Maldives Quits Commonwealth Over Human Rights Row
The Maldives said on Thursday it is quitting the Commonwealth after years of wrangling over its human rights record since the toppling of its first democratically-elected leader four years ago.
National Flag of Maldives. (Photo Credit: Getty Images)
Male: The Maldives angrily quit the Commonwealth on Thursday after years of wrangling over its human rights record since the toppling of its first democratically-elected leader four years ago.
The troubled honeymoon island nation said it had been treated "unjustly and unfairly" by the bloc, a voluntary association of more than 50 countries, many of them former territories of the British empire.
"The decision to leave the Commonwealth was difficult, but inevitable," said a statement from the foreign ministry.
The former British protectorate has come under intense international pressure since the controversial conviction of former president Mohamed Nasheed on terrorism charges.
The Commonwealth put Male on notice after Nasheed stood down as president in February 2012 and said he had been forced out in a coup.

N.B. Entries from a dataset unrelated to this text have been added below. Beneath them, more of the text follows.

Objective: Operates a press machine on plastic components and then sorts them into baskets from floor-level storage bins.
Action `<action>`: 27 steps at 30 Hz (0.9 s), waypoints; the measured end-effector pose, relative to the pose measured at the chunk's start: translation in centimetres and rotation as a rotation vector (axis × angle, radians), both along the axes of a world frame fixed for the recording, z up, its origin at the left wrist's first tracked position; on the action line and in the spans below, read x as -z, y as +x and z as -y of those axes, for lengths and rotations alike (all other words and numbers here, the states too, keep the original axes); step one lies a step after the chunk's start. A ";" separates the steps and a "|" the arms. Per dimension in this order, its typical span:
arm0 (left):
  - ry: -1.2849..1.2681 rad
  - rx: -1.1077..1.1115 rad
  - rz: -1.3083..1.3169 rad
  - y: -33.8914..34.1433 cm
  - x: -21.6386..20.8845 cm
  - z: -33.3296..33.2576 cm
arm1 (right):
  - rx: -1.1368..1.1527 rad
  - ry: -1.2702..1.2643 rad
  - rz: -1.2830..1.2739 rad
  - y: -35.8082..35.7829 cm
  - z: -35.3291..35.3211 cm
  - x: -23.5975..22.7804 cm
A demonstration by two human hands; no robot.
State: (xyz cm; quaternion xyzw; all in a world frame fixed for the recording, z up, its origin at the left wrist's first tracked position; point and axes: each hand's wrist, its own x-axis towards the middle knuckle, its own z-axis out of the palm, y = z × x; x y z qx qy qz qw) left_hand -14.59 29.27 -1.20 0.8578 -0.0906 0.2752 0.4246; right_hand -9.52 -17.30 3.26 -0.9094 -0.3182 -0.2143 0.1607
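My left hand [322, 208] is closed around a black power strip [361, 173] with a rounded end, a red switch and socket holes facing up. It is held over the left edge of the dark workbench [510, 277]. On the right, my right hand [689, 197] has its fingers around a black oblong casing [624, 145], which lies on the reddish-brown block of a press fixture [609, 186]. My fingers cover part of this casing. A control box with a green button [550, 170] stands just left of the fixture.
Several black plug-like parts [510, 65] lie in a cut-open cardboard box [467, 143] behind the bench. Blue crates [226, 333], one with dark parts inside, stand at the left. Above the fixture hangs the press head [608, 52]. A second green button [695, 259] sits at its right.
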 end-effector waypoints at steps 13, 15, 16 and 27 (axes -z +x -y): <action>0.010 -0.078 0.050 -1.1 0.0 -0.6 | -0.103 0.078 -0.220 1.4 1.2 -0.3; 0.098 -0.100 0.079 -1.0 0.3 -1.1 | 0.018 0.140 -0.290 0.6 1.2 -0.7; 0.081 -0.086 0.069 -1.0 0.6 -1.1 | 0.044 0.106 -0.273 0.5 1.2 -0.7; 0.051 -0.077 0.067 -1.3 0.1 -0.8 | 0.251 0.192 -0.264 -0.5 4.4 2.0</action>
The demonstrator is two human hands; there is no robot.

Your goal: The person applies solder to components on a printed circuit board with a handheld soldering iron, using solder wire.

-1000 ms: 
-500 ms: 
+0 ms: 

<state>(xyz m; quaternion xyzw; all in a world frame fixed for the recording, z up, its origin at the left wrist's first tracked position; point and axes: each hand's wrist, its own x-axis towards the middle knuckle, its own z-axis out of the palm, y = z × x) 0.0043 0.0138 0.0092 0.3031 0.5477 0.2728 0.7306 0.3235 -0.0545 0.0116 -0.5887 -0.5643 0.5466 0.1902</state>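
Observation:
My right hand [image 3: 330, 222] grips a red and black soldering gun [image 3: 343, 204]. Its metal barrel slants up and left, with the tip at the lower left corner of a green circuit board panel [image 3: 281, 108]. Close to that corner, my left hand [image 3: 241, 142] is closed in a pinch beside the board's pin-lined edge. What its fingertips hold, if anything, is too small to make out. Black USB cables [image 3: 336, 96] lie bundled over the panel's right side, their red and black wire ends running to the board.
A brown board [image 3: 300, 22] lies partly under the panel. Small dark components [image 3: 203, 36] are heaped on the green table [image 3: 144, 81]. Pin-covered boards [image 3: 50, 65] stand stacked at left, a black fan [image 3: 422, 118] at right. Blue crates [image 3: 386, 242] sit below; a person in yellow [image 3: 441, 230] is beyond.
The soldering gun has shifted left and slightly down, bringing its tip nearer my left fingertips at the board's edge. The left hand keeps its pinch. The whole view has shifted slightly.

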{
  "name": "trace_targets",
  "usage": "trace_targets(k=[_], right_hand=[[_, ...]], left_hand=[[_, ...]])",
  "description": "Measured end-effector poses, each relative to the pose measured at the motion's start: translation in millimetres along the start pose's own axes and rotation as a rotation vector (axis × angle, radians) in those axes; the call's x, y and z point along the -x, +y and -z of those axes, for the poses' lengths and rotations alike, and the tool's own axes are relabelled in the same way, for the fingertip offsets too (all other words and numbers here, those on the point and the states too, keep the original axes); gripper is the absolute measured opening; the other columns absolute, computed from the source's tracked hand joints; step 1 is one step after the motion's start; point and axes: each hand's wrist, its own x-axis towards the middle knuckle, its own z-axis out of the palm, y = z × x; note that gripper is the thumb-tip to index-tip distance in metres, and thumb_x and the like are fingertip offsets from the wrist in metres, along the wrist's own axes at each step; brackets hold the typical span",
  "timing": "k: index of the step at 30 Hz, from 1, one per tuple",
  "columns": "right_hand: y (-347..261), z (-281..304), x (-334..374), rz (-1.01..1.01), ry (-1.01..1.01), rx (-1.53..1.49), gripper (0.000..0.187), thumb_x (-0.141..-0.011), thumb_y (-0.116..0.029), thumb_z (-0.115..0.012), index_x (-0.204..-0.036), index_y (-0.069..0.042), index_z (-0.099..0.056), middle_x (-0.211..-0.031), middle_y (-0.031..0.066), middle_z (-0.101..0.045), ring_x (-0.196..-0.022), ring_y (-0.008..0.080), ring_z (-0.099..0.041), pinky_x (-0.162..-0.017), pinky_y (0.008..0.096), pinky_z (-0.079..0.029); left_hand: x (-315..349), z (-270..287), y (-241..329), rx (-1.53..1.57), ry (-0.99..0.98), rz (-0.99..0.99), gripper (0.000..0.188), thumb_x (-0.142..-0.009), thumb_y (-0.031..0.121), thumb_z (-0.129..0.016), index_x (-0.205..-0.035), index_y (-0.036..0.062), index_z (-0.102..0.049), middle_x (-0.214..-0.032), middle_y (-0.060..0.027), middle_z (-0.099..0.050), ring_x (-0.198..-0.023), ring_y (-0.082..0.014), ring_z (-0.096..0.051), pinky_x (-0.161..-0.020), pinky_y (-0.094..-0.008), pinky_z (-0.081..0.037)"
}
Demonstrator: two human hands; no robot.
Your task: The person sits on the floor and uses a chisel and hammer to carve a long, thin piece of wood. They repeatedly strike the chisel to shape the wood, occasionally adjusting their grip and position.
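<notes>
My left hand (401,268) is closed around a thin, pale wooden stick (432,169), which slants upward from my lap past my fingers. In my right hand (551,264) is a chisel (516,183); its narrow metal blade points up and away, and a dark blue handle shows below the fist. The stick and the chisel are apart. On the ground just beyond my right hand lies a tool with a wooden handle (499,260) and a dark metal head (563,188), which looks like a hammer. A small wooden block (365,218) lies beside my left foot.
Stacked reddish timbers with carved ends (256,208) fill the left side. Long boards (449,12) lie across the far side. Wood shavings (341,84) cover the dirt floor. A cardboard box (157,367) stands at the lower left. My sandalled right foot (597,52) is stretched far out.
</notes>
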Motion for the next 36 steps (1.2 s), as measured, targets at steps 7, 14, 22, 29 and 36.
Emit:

It has since criticised the government over its crackdown on dissidents and its controversial judiciary, and sent a special envoy to try and improve the archipelago's rights record.
In its statement the Maldives, which had previously threatened to pull out of the bloc, accused the London-based Commonwealth Secretariat of interfering in its affairs.
"The Commonwealth has sought to become an active participant in the domestic political discourse in the Maldives, which is contrary to the principles of the charters of the UN and the Commonwealth," it said.
"The Commonwealth Secretariat seem to be convinced that the Maldives... would be an easy object that can be used, especially in the name of democracy promotion, to increase the organisation’s own relevance and leverage in international politics."
The country of 340,000 Sunni Muslims is famed for its coral-fringed islands but has been gripped by political unrest since the fall of Nasheed and there are regular anti-government protests.
All its opposition leaders are either in exile or in jail.
Nasheed secured political asylum in Britain this year after travelling to London for medical treatment while on prison leave from a controversial 13-year prison sentence.
The country becomes the latest to leave the Commonwealth after Gambia which quit in October 2013.